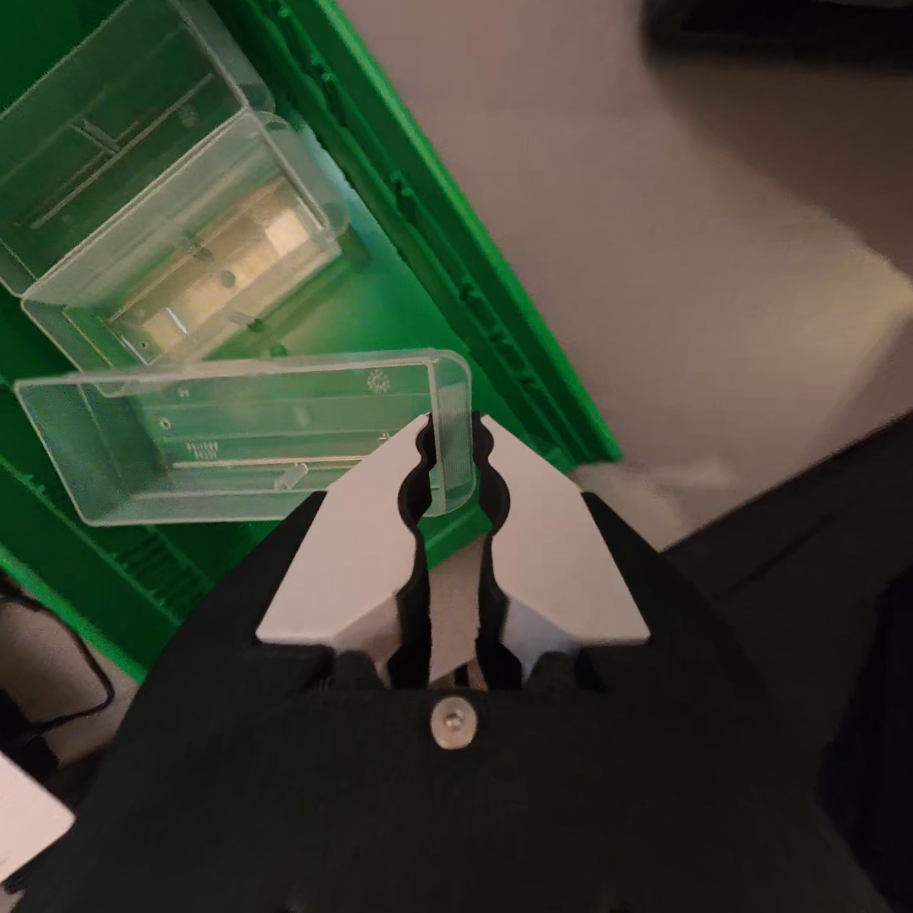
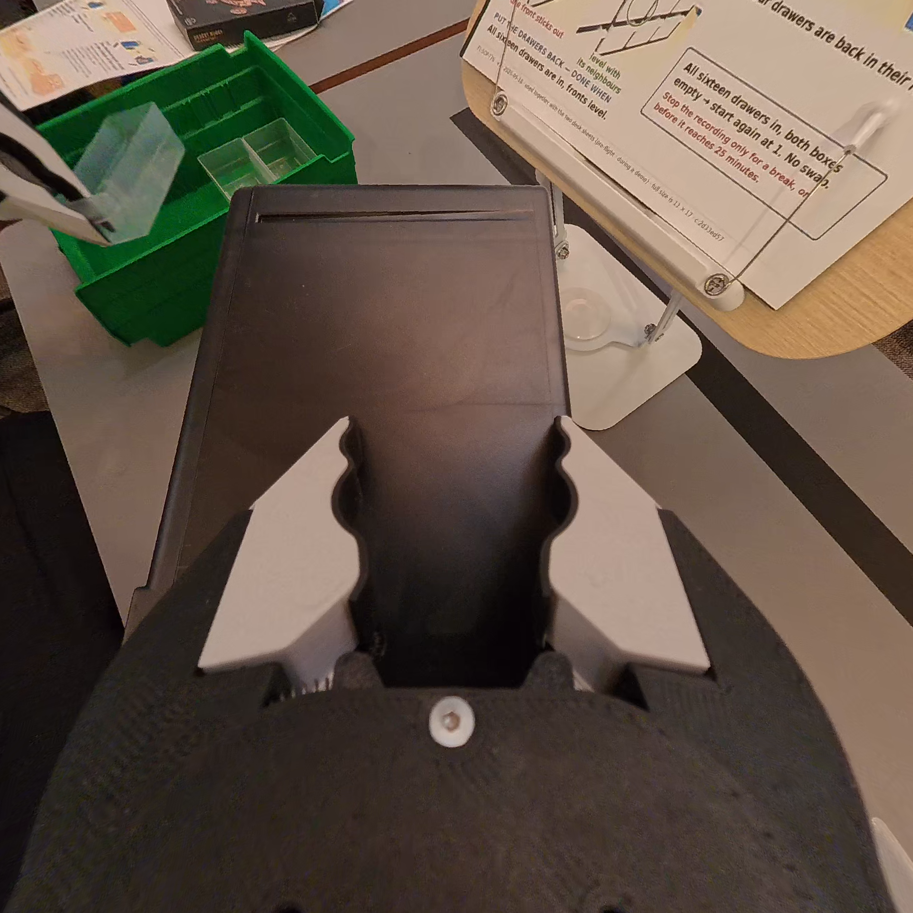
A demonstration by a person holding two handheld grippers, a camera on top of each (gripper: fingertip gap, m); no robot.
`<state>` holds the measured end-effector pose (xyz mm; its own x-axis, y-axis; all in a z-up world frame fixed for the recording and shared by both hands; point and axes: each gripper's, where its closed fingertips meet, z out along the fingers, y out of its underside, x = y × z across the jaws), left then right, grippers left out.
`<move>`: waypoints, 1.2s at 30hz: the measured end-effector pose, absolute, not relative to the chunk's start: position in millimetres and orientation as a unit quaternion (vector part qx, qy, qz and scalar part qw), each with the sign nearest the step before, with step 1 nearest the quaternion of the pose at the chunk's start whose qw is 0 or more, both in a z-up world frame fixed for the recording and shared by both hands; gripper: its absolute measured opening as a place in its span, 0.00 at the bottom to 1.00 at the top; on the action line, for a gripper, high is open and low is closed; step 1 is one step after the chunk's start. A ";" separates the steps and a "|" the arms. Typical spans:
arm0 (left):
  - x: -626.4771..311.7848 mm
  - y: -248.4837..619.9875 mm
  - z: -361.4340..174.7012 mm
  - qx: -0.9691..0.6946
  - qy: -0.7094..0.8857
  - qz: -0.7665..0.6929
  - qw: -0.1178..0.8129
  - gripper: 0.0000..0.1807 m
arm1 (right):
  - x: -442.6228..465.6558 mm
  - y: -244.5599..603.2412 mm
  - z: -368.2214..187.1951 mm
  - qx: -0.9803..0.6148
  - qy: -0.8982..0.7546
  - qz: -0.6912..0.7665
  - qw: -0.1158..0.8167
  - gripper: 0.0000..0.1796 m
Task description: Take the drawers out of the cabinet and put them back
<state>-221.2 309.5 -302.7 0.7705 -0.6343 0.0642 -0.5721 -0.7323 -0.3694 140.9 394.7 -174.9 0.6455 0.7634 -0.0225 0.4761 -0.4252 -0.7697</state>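
Note:
My left gripper (image 1: pixel 452 420) is shut on the front lip of a clear plastic drawer (image 1: pixel 247 439) and holds it tilted above the green bin (image 1: pixel 444 222). Two more clear drawers (image 1: pixel 113 123) (image 1: pixel 197 257) lie side by side inside the bin. The right wrist view shows the same left gripper (image 2: pixel 101 225) at the upper left with its drawer (image 2: pixel 128 168) over the bin (image 2: pixel 148 296). My right gripper (image 2: pixel 452 425) is open and empty, with its fingers spread just over the flat top of the black cabinet (image 2: pixel 395 306). The cabinet's drawer front is hidden.
A tilted wooden stand with a printed instruction sheet (image 2: pixel 691 148) on a white base (image 2: pixel 632 365) stands right of the cabinet. A black box (image 2: pixel 247 20) and a printed paper (image 2: pixel 84 49) lie behind the bin. Black cables (image 1: pixel 74 691) run beside the bin.

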 end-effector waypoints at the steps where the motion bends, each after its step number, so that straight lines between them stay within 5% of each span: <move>1: -219.3 302.4 -294.8 -0.921 0.339 -0.090 0.170 0.06 | 140.9 394.7 -174.9 -0.823 -0.376 0.188 0.382 0.43; 10: -115.9 215.6 -258.2 -0.764 0.617 -0.084 0.166 0.06 | 141.0 394.8 -174.8 -0.823 -0.376 0.188 0.382 0.43; 24: -99.7 176.1 -368.5 -0.652 0.758 -0.018 -0.004 0.08 | 141.0 394.9 -174.9 -0.823 -0.376 0.188 0.381 0.43; 33: -107.2 190.5 -342.3 -0.825 0.553 -0.081 0.086 0.53 | 140.9 394.9 -174.8 -0.823 -0.376 0.188 0.382 0.43; 36: -88.1 195.6 -340.7 -0.889 0.406 -0.160 0.138 0.56 | 140.9 394.9 -174.8 -0.823 -0.376 0.188 0.382 0.43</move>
<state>-88.1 195.6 -340.7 0.6190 -0.7664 0.1718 -0.6785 -0.6319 -0.3746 140.9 394.9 -174.8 0.6465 0.7626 -0.0233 0.4748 -0.4261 -0.7701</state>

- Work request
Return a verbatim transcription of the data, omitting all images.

- Written solution
A demonstration by a person holding two handheld grippers, a camera on top of each (gripper: fingertip gap, m); no robot.
`<state>` holds the measured end-effector pose (xyz mm; its own x-axis, y-axis; all in a z-up world frame fixed for the recording and shared by both hands; point and axes: each gripper's, where its closed fingertips meet, z out along the fingers, y out of its underside, x = y × z across the jaws), left then right, grippers left out.
`<move>`: waypoints, 1.2s at 30hz: the measured end-effector pose, absolute, not relative to the chunk's start: position in millimetres and orientation as a unit quaternion (vector part qx, qy, qz and scalar part qw), each with the sign nearest the step before, with step 1 nearest the quaternion of the pose at the chunk's start whose qw is 0 or more, both in a z-up world frame fixed for the recording and shared by both hands; gripper: its absolute measured opening as a place in its span, 0.00 at the bottom to 1.00 at the top; on the action line, for a gripper, high is open and low is closed; step 1 is one step after the chunk's start. A ";" separates the steps and a "|" the arms. Typical spans:
arm0 (left):
  - x: -626.4771..311.7848 mm
  - y: -248.4837..619.9875 mm
  - z: -361.4340..174.7012 mm
  - qx: -0.9691..0.6946
  - qy: -0.7094..0.8857
  - qz: -0.7665..0.6929
  - qw: -0.1178..0.8129
  - gripper: 0.0000..0.1807 m
arm1 (right):
  - x: -442.6228..465.6558 mm
  - y: -244.5599..603.2412 mm
  - z: -368.2214..187.1951 mm
  - qx: -0.9803..0.6148
  - qy: -0.8982..0.7546
  - qz: -0.6912..0.7665
  - qw: -0.1158..0.8167
  - gripper: 0.0000..0.1796 m
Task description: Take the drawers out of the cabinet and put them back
<state>-221.2 309.5 -302.7 0.7705 -0.6343 0.0642 -0.5721 -0.7323 -0.3694 140.9 394.7 -174.9 0.6455 0.7634 -0.0225 0.4761 -0.4252 -0.7697</state>
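Note:
My left gripper (image 1: pixel 452 420) is shut on the front lip of a clear plastic drawer (image 1: pixel 247 439) and holds it tilted above the green bin (image 1: pixel 444 222). Two more clear drawers (image 1: pixel 113 123) (image 1: pixel 197 257) lie side by side inside the bin. The right wrist view shows the same left gripper (image 2: pixel 101 225) at the upper left with its drawer (image 2: pixel 128 168) over the bin (image 2: pixel 148 296). My right gripper (image 2: pixel 452 425) is open and empty, with its fingers spread just over the flat top of the black cabinet (image 2: pixel 395 306). The cabinet's drawer front is hidden.
A tilted wooden stand with a printed instruction sheet (image 2: pixel 691 148) on a white base (image 2: pixel 632 365) stands right of the cabinet. A black box (image 2: pixel 247 20) and a printed paper (image 2: pixel 84 49) lie behind the bin. Black cables (image 1: pixel 74 691) run beside the bin.
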
 end-effector waypoints at the steps where the motion bends, each after its step number, so that straight lines between them stay within 5% of each span: <move>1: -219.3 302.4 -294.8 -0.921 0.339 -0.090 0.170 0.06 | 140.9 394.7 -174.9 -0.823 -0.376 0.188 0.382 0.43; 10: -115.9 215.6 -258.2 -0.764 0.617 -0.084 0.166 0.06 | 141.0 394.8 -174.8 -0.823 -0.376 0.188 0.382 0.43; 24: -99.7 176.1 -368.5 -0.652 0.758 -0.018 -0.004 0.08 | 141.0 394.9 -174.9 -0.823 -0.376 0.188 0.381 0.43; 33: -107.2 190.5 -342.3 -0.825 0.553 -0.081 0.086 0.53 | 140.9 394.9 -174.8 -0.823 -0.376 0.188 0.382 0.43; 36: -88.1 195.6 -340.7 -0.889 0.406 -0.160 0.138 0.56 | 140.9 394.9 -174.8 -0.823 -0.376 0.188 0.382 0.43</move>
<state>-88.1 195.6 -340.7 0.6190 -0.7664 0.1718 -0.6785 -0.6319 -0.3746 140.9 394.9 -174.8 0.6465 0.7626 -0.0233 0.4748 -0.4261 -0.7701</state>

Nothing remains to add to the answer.